ABOUT THIS TASK: From the records below, copy out exactly the lines from the one containing "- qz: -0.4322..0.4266" to the one containing "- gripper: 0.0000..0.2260", both included. Add nothing else.

INPUT RECORDS:

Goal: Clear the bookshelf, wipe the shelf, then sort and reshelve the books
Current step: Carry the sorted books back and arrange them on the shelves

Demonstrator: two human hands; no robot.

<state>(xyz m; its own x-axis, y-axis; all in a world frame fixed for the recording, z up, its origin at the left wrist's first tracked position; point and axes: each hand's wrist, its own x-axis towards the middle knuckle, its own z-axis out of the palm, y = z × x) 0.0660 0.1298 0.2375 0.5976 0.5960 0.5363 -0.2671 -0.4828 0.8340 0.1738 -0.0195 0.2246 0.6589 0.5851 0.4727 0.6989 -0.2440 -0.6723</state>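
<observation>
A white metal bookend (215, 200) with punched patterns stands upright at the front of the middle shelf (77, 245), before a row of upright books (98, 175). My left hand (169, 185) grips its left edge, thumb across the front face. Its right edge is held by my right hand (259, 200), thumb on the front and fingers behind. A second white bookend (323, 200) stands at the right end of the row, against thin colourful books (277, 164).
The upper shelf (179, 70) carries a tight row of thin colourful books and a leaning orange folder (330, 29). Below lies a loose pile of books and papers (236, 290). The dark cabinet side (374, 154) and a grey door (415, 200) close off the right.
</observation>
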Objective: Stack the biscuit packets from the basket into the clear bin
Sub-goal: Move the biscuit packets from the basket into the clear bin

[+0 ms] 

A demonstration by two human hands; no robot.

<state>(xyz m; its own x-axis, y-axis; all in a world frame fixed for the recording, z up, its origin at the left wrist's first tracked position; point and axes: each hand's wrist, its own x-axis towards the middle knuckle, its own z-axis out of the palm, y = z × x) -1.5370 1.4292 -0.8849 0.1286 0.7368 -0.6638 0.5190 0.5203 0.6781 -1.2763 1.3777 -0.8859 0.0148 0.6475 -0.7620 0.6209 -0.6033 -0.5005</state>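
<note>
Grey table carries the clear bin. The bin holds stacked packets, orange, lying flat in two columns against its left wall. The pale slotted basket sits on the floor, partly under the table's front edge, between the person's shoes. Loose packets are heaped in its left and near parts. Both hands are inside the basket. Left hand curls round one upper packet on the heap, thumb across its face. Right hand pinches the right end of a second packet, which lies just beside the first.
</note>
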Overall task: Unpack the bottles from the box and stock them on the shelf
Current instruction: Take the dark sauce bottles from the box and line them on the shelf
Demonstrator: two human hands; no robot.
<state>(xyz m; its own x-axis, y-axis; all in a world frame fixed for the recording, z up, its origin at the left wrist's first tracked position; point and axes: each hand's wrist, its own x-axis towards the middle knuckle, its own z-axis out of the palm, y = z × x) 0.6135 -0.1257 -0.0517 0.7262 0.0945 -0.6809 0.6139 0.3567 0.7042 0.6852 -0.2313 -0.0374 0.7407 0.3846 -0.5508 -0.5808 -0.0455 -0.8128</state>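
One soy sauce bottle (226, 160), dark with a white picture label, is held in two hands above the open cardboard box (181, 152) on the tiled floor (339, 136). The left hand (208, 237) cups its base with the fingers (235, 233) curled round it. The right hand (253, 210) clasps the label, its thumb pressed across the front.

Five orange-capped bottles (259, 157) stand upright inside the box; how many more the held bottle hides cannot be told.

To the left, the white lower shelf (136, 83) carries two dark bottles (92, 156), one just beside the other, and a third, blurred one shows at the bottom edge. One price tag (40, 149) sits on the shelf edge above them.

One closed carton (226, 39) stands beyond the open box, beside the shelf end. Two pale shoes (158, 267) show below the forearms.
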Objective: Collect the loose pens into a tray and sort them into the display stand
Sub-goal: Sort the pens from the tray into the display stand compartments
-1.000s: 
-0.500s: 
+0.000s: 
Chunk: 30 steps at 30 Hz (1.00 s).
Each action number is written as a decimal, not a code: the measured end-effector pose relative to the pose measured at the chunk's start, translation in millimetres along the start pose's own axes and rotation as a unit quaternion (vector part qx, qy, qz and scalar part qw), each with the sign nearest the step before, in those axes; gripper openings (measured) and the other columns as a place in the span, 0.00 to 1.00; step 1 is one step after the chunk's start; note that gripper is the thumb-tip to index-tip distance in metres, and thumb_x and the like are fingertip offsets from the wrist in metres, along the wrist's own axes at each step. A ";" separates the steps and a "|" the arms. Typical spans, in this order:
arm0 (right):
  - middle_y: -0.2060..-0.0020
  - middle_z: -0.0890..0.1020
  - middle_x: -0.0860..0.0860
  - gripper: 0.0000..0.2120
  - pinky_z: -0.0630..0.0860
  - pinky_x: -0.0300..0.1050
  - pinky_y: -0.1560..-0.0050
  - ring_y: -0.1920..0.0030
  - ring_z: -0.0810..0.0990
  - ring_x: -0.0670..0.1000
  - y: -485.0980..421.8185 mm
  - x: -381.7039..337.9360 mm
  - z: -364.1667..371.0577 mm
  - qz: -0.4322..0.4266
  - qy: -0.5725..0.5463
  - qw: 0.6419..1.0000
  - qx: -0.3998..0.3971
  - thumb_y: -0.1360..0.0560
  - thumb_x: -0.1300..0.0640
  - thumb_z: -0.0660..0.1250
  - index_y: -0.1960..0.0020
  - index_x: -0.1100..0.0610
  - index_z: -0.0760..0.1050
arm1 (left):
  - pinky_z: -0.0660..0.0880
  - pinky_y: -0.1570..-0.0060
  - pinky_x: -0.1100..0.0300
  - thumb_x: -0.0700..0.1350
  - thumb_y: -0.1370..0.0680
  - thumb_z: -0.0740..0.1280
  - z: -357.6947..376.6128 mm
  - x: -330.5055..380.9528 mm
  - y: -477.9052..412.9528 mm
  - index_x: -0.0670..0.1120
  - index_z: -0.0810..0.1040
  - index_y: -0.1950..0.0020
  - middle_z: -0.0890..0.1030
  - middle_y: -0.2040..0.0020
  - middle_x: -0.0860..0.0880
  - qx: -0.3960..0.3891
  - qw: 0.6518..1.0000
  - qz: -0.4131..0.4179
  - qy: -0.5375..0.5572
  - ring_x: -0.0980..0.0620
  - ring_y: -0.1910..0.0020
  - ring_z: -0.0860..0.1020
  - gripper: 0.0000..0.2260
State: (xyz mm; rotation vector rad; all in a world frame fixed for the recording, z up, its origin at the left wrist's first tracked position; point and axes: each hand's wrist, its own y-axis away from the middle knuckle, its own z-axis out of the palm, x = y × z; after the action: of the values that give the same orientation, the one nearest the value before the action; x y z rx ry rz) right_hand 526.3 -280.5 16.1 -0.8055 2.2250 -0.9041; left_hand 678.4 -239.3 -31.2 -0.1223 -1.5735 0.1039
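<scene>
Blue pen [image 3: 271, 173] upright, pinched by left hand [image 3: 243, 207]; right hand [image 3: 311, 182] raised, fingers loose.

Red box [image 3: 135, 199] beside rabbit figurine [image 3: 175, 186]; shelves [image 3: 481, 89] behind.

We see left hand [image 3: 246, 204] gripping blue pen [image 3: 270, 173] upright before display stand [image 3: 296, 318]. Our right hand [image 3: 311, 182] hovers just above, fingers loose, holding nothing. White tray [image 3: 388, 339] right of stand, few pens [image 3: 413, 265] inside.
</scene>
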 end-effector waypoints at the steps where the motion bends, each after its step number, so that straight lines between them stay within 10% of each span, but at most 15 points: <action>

TASK SOLUTION:
  - qz: -0.4322..0.4266
  - qy: -0.5725..0.5463
  - qw: 0.6419..1.0000
  - qx: -0.3998..0.3971
  - thumb_y: -0.1360..0.0560
  - thumb_x: -0.1300..0.0640
  - thumb_z: -0.0660..0.1250
  - index_y: -0.1960..0.0020
  - index_x: -0.1100..0.0610
  - index_z: -0.0760..0.1050
arm1 (left):
  - pinky_z: -0.0660..0.0880
  - pinky_y: -0.1570..-0.0060
  - pinky_x: -0.1100..0.0300
  - thumb_x: -0.0700..0.1350
  - thumb_y: -0.1370..0.0680
  - thumb_z: -0.0740..0.1280
  - z: -357.6947..376.6128 mm
  - x: -330.5055..380.9528 mm
  - y: -477.9052..412.9528 mm
  - index_x: -0.0670..0.1120
  - index_z: -0.0810..0.1040
  - index_y: -0.1950..0.0020
  - middle_z: -0.0890..0.1030
  - middle_y: -0.2040..0.0020
  - middle_x: -0.0860..0.0880
  - qx: -0.3960..0.3891
  - qw: 0.6518..1.0000
  - qz: -0.4131..0.4179
  - qy: -0.5375..0.5572
  - ring_x: -0.0980..0.0620
  - ring_y: -0.1910..0.0020
  - ring_z: -0.0860..0.1020
  - gripper: 0.0000..0.2260

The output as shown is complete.